PROBLEM TO WORK ON:
Please return the listing exactly as it stands, skipping any pictures.

MATERIAL PROVIDED:
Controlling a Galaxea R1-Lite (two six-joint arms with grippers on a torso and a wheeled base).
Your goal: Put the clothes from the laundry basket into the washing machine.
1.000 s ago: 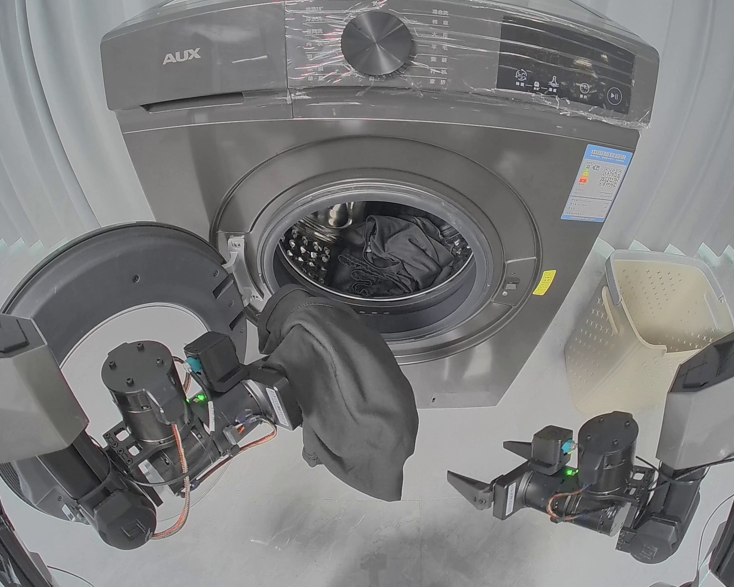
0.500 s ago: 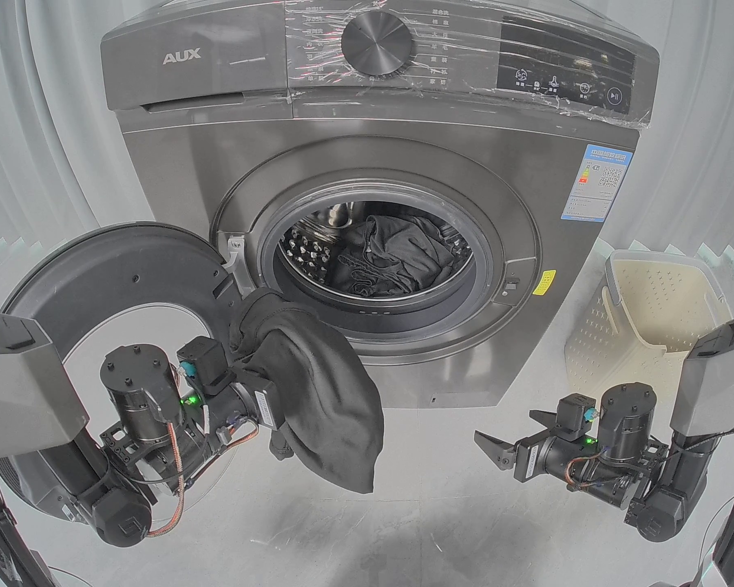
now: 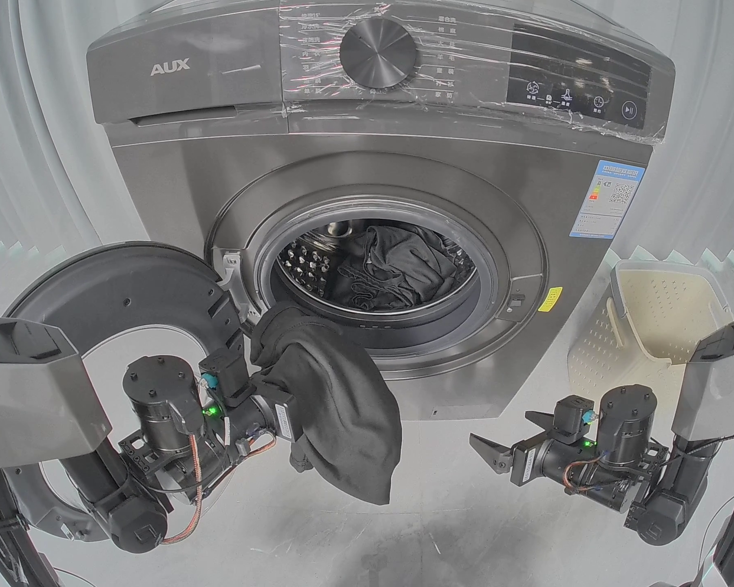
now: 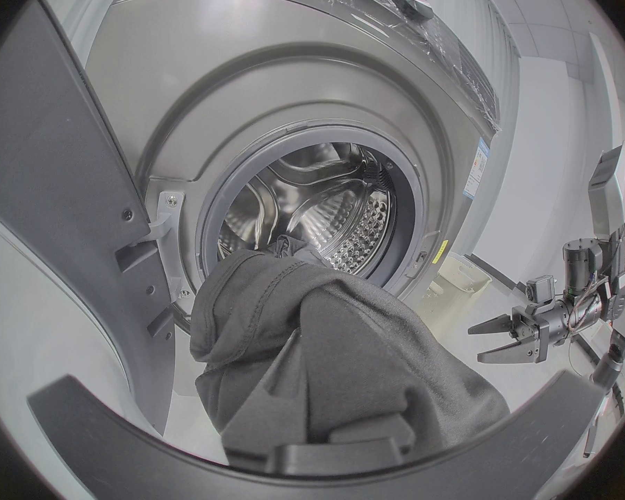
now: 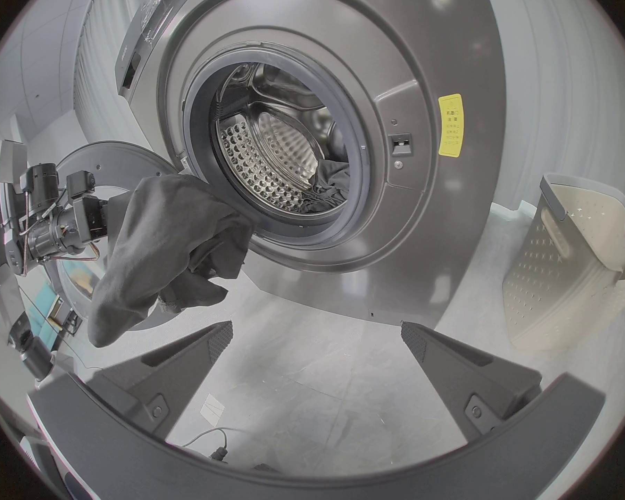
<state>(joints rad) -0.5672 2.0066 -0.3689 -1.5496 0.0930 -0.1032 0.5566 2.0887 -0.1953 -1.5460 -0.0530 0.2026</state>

ANSWER SPACE:
Controlling a Galaxea R1-Lite (two six-joint arms with grippers on a torso and a wheeled base).
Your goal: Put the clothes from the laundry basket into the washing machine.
1.000 s ago: 
0.500 s ago: 
now: 
now: 
now: 
<state>(joints rad) -0.5672 2.0066 -0.3689 -1.5496 0.0930 -0.1032 0.5566 2.0887 -0.1953 -1.5460 -0.0530 0.2026</state>

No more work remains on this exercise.